14. The process for determining the resistance of a microorganism to at least one antimicrobial according to claim 1, wherein the significance threshold is defined for each microorganism/antimicrobial pair.

15. (canceled)

16. Kit for determining the resistance of a microorganism to at least one antimicrobial by a field-flow fractionation technique comprising:

at least one antimicrobial selected from antibiotics, antifungal agents, antiparasitic agents;

at least one tube for the incubation of the microbial population;

at least one component selected from a separation channel, rotary joints, tubing, semipermeable membranes or other components of the field-flow fractionation device;

at least one solutions for cleaning and decontaminating the channels and/or rotary joints and/or tubing;

instructions for use of the kit.

17. A kit for the determination of the resistance of a bacterial population to an antibiotic using an SdFFF fractionation technique comprising:

at least one antibiotic;

at least one tube for the incubation of the biological population;

at least one separation channel;

at least one component selected from rotary joints and tubing of the gravitational field-flow fractionation device;

at least one solution for cleaning and decontaminating the channels and/or rotary joints and/or tubing;

instructions for use of the kit.

18. The process for determining the resistance of a microorganism to at least one antimicrobial according to claim 2, wherein the antimicrobial is one selected from antibiotics, antifungals, antiparasitic agents.

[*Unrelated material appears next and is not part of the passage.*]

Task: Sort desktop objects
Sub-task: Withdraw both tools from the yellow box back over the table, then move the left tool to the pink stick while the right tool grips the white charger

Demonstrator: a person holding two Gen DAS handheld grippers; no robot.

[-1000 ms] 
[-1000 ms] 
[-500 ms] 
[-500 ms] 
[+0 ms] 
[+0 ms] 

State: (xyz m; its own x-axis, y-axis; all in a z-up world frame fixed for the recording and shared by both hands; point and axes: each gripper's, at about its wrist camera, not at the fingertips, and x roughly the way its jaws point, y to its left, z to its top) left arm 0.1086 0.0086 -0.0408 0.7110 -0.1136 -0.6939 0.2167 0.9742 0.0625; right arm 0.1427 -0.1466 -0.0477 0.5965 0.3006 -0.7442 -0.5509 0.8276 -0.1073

19. The process for determining the resistance of a microorganism to at least one antimicrobial according to claim 2, wherein the microorganism is a bacterium.

20. The process for determining the resistance of a microorganism to at least one antimicrobial according to claim 3, wherein the microorganism is a bacterium.

21. The process for determining the resistance of a microorganism to at least one antimicrobial according to claim 2, wherein the microbial population comes from a biological sample.